++++ Recorded data

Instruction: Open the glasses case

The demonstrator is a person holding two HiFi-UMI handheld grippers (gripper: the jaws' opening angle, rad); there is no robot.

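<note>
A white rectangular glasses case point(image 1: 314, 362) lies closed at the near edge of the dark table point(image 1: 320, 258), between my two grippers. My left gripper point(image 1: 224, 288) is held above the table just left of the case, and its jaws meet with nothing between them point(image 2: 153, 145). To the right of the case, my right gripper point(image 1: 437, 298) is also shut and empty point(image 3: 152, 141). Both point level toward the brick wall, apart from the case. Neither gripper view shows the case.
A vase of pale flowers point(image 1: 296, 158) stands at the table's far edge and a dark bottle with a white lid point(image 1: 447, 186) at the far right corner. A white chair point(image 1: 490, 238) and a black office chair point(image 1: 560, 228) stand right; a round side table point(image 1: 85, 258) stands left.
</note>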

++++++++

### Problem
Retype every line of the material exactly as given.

### Problem solution
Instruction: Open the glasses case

The demonstrator is a person holding two HiFi-UMI handheld grippers (gripper: the jaws' opening angle, rad); there is no robot.

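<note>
A white rectangular glasses case point(image 1: 314, 362) lies closed at the near edge of the dark table point(image 1: 320, 258), between my two grippers. My left gripper point(image 1: 224, 288) is held above the table just left of the case, and its jaws meet with nothing between them point(image 2: 153, 145). To the right of the case, my right gripper point(image 1: 437, 298) is also shut and empty point(image 3: 152, 141). Both point level toward the brick wall, apart from the case. Neither gripper view shows the case.
A vase of pale flowers point(image 1: 296, 158) stands at the table's far edge and a dark bottle with a white lid point(image 1: 447, 186) at the far right corner. A white chair point(image 1: 490, 238) and a black office chair point(image 1: 560, 228) stand right; a round side table point(image 1: 85, 258) stands left.
</note>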

Further output is not needed for this exercise.